Minoth nodded to Addam once again, recalling the bit of a few weeks prior. "She wrote it down."
They obliged her, of course they did, and once Addam had adjusted the microphone down to accommodate the significant difference in their heights, Nia cleared her throat, and began.
"Ahem. Hello, ah, everyone. I would just like to thank you all for coming and witnessing the gayass union of...deez nuts."

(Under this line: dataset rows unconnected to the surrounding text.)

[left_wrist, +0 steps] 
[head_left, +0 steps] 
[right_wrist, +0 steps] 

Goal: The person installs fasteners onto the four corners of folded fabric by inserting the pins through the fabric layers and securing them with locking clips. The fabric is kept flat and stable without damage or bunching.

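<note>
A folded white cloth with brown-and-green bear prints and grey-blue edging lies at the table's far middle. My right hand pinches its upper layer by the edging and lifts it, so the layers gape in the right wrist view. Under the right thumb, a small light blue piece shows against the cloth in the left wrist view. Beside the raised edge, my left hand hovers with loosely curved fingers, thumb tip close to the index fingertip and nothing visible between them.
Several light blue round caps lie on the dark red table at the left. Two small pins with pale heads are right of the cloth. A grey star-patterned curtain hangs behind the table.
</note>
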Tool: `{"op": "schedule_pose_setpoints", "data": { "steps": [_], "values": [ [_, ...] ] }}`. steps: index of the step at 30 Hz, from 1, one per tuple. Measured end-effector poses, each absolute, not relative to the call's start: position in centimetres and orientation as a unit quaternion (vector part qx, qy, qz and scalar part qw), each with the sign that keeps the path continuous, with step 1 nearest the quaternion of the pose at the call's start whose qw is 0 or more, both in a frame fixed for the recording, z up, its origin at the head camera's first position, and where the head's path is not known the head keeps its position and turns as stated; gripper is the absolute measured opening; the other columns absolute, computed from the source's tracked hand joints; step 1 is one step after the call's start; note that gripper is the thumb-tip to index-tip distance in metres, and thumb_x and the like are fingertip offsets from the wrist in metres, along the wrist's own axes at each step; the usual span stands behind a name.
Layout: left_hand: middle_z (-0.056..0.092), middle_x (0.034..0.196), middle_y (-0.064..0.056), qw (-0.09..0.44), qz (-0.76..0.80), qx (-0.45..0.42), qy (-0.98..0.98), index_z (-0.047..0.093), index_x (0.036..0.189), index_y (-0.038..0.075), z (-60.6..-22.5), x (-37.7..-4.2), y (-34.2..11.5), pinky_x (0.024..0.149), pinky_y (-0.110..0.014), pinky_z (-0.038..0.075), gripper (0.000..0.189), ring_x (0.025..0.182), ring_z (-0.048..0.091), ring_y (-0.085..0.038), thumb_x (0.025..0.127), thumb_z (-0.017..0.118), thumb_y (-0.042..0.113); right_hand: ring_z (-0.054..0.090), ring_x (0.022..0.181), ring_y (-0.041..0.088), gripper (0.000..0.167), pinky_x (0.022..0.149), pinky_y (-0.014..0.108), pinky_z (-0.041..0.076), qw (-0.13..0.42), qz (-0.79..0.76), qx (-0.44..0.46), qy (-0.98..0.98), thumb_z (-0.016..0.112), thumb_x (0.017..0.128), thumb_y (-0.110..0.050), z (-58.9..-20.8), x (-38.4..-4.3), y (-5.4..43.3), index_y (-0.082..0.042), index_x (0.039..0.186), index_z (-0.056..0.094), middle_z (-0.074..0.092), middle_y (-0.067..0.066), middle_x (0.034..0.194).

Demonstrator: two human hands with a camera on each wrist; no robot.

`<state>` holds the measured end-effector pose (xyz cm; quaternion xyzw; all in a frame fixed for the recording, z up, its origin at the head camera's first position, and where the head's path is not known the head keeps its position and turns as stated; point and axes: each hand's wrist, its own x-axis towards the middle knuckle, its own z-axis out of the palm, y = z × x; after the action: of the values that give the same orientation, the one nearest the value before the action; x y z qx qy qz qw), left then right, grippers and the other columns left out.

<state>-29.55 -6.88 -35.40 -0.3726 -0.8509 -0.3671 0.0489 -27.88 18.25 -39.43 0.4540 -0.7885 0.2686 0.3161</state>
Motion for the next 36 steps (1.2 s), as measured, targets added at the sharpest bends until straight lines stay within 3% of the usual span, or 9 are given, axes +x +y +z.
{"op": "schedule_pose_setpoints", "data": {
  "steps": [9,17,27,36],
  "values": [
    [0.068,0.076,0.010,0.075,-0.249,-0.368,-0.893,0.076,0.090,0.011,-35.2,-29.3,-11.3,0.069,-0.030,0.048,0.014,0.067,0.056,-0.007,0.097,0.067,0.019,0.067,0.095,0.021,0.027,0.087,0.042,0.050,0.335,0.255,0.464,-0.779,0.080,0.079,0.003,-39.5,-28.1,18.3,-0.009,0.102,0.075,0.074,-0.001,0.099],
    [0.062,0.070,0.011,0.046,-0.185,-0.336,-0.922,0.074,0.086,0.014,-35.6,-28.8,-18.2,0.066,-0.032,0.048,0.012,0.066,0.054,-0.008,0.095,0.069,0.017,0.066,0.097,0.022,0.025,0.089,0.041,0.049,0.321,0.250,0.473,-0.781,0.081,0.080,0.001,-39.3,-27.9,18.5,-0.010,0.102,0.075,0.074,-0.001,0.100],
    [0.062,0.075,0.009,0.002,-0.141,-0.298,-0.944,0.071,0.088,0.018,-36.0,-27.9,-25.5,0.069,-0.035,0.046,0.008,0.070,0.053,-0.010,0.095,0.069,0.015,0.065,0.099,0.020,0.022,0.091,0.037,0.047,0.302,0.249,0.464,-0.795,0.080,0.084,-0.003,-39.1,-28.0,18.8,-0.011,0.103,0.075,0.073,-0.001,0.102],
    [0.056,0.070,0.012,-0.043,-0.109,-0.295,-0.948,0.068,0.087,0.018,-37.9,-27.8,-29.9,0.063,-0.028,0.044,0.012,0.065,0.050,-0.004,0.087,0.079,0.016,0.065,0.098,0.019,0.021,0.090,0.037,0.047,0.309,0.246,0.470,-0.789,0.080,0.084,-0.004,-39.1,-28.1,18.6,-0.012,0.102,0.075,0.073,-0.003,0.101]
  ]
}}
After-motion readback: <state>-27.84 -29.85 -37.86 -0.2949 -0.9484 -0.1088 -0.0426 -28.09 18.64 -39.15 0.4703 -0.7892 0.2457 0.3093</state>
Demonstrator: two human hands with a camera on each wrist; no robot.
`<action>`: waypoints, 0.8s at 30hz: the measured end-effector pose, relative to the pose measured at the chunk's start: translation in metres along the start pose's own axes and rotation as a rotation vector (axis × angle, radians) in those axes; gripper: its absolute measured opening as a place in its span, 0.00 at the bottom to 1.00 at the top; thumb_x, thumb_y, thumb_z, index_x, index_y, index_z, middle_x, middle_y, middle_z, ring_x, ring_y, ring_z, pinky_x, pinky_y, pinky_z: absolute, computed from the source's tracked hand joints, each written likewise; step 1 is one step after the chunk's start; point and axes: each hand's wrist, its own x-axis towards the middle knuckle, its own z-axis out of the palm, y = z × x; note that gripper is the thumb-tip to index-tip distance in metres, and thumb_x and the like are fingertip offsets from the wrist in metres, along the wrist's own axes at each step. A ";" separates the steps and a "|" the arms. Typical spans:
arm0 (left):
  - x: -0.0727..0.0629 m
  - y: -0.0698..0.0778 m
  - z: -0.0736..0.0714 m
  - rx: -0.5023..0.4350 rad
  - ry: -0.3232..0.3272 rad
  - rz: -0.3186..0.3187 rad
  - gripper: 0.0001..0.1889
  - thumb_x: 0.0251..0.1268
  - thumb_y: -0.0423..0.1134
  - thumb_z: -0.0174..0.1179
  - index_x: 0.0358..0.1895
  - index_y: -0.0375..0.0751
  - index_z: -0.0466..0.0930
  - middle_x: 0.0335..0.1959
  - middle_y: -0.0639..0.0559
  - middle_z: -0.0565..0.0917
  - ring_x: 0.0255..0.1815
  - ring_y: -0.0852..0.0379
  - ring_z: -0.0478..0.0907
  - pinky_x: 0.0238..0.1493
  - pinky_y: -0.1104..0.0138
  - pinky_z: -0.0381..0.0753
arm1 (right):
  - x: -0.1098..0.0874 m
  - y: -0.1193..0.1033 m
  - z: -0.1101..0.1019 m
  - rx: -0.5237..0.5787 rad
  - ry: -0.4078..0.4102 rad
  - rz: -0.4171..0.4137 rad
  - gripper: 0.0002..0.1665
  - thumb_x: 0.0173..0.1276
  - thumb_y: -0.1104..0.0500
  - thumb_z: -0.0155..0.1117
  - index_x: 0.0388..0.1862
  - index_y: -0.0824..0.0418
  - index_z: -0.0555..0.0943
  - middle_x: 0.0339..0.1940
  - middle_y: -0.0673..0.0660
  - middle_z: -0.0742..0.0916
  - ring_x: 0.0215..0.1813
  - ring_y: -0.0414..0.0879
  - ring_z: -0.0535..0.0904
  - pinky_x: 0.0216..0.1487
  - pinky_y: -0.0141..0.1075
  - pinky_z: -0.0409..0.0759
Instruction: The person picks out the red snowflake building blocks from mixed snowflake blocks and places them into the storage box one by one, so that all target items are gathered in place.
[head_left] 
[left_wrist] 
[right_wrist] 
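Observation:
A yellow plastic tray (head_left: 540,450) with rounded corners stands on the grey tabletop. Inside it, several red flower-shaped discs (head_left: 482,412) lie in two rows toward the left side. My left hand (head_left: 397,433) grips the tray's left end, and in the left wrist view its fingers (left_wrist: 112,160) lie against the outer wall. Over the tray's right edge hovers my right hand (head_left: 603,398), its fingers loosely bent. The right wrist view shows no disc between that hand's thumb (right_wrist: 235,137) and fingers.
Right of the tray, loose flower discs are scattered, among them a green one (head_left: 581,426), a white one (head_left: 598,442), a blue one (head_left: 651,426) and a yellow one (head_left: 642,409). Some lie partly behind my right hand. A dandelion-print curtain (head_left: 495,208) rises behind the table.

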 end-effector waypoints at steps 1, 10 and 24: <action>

Minoth looked at Addam. Addam looked at Minoth. Minoth looked at Dromarch, and Dromarch looked at Nia.
Then, Minoth bent down to the microphone and with a just-beyond-conciliatory grin added his two cents: "Yeah, I'm nuts about him."
And that was when Addam buried his face in his hands and mumbled so gloriously pathetically, "Why did you have to invite Flora?"
At just about the event's close, Addam spotted Minoth getting spotted, and spotting in return, that unusual döppleganger of Lora's - Minoth wasn't secretive with his acquaintances, but he didn't ramble on the same way Addam might be prone to, instead just dropping names here and there when it was informative or comedic.
"Haze," he could hear his husband (wow! wow!!!) greet warmly, hands in hands, "glad you could make it."
"Oh, Mr. Minoth, I'm sorry to tell you this, but you have updog."
Whether Minoth was simply obliging her, actually taken in by the joke, or too distracted by his disgruntlement at not being called Mr. Origo, we'll never know. "What's updog?"
"Nia! Nia!! Come in here, quickly! I told you I could do it!"